- [ACTIVITY] Using the listing below, return every line that includes "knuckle".

- [RECORDS PROVIDED]

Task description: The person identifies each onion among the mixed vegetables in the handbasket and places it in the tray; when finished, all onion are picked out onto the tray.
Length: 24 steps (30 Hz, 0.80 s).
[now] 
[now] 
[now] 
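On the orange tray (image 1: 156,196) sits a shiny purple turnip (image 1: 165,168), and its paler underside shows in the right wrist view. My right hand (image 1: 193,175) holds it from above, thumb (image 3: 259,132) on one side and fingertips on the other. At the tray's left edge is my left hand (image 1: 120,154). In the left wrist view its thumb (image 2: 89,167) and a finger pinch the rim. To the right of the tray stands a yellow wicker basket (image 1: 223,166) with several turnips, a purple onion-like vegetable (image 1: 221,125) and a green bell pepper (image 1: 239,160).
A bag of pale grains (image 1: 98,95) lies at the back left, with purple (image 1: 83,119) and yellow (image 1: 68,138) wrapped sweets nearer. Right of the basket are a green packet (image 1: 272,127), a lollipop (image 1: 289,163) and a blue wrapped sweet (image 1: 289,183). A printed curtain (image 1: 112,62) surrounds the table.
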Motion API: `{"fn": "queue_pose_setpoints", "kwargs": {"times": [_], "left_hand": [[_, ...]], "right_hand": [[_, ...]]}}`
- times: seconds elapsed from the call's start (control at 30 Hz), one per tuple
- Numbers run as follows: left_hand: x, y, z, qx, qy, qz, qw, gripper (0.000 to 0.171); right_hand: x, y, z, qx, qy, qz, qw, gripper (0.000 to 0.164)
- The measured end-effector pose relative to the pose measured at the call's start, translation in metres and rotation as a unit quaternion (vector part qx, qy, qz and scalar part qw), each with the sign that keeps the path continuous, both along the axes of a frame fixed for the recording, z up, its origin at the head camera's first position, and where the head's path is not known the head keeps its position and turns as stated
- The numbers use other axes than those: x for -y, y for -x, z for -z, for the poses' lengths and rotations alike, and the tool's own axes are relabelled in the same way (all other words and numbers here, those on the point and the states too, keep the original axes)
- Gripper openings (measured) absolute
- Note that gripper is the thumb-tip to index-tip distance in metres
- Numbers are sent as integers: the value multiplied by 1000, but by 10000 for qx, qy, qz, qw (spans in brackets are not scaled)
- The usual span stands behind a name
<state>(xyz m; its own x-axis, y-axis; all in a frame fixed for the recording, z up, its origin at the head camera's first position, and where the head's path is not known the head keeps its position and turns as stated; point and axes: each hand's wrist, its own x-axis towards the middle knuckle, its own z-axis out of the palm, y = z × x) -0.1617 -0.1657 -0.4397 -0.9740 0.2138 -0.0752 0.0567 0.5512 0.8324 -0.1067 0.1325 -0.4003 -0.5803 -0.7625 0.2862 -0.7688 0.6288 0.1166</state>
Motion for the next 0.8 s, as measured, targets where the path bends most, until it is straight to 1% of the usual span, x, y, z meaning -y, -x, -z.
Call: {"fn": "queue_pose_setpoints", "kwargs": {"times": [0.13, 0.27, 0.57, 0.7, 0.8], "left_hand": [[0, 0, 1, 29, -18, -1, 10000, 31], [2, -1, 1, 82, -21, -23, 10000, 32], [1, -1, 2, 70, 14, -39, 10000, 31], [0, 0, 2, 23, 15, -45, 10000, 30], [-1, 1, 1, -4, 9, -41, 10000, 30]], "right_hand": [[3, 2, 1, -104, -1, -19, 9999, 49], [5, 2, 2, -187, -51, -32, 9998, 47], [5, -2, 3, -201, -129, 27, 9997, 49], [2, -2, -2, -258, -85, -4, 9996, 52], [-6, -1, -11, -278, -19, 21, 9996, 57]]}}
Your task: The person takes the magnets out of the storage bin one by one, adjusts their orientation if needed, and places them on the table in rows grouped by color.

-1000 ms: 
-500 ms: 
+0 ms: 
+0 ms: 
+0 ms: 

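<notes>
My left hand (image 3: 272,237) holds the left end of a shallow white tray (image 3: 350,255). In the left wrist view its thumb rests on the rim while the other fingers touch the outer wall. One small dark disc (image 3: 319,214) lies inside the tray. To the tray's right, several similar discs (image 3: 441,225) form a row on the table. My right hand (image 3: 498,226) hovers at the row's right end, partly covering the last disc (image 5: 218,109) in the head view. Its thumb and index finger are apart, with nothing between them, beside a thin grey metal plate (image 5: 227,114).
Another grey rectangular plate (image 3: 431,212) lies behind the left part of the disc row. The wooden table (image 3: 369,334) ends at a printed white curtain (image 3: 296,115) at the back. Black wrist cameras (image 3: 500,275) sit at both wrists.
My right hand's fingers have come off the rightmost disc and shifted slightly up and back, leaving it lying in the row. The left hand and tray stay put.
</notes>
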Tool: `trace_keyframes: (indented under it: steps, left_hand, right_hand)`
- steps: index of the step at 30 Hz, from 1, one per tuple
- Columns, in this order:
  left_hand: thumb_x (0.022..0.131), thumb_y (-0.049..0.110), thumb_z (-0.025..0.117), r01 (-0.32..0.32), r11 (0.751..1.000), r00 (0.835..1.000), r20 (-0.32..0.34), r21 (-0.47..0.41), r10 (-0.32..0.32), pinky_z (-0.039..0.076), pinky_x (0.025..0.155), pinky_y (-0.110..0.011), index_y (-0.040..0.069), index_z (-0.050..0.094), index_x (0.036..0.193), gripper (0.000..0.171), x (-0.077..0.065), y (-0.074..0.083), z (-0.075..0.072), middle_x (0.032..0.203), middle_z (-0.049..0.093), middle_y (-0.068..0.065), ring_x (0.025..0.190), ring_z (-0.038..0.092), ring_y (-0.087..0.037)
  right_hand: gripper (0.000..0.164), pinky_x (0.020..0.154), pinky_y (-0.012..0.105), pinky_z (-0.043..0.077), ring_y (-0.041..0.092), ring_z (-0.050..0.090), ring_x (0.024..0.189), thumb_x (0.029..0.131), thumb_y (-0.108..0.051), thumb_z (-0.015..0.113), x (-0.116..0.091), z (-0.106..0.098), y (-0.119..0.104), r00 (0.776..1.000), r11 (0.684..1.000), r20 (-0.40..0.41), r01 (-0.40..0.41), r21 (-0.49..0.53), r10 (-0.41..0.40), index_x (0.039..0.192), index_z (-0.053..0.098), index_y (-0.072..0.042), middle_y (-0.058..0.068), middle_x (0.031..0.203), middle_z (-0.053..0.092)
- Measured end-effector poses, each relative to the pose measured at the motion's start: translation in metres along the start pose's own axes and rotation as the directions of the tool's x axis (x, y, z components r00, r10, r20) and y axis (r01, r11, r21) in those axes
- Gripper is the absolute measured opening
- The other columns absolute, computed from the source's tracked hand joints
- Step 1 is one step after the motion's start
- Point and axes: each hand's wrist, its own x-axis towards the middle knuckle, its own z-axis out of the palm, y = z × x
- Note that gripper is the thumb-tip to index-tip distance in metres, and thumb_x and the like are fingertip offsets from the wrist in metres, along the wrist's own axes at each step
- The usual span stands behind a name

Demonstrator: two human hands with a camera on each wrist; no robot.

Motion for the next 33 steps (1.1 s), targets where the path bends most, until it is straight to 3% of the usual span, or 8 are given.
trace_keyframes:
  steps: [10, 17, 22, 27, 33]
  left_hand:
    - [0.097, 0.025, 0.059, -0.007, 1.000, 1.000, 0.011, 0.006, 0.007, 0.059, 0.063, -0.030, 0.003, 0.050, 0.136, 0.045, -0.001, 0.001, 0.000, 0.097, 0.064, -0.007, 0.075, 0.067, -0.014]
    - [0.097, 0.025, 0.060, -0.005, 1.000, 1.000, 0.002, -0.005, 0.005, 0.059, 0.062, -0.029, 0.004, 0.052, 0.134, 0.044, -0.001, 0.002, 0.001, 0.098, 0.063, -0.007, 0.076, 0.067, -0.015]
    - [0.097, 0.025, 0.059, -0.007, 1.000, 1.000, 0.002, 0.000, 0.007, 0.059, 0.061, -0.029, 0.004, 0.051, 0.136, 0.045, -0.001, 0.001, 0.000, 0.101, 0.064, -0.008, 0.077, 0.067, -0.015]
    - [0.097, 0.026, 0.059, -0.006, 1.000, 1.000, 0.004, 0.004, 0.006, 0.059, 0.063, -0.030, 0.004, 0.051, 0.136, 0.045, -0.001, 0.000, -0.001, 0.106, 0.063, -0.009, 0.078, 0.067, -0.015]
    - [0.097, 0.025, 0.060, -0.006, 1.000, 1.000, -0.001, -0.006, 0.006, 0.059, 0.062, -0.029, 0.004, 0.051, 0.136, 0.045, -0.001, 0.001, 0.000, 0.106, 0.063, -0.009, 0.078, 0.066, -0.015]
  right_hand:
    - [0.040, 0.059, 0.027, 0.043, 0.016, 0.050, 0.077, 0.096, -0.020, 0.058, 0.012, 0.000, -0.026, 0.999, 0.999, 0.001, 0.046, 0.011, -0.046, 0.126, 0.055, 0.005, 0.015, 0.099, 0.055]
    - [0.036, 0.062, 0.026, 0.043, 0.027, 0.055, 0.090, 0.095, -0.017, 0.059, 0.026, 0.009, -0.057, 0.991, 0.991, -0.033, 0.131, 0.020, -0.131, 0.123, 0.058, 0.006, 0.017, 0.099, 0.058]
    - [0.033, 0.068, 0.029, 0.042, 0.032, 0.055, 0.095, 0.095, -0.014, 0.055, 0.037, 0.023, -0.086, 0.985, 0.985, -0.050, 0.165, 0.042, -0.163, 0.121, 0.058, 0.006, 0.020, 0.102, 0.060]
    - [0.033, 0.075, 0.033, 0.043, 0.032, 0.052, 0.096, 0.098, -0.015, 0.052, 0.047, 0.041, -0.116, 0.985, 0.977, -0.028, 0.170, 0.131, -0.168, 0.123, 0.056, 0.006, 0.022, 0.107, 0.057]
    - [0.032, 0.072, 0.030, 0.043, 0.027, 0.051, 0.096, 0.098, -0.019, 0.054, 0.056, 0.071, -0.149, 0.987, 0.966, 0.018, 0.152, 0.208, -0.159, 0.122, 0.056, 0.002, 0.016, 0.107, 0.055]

- [RESPONSE TO THE EXERCISE]
<state>(xyz m; its own x-axis, y-axis; all in a frame fixed for the recording, z up, its origin at the head camera's first position, and where the head's path is not known the head keeps its position and turns as stated; point and axes: each hand's wrist, its own x-axis towards the middle knuckle, its own z-axis out of the palm, y = z × x) -0.1617 -0.1657 -0.4397 -0.9740 0.2138 -0.0752 0.0567 0.5512 0.8324 -0.1067 0.1325 -0.4003 -0.5803 -0.7625 0.2862 -0.7688 0.6288 0.1166</state>
- Point and axes: each hand's wrist, its own x-axis towards the middle knuckle, its own z-axis out of the palm, y = z × x

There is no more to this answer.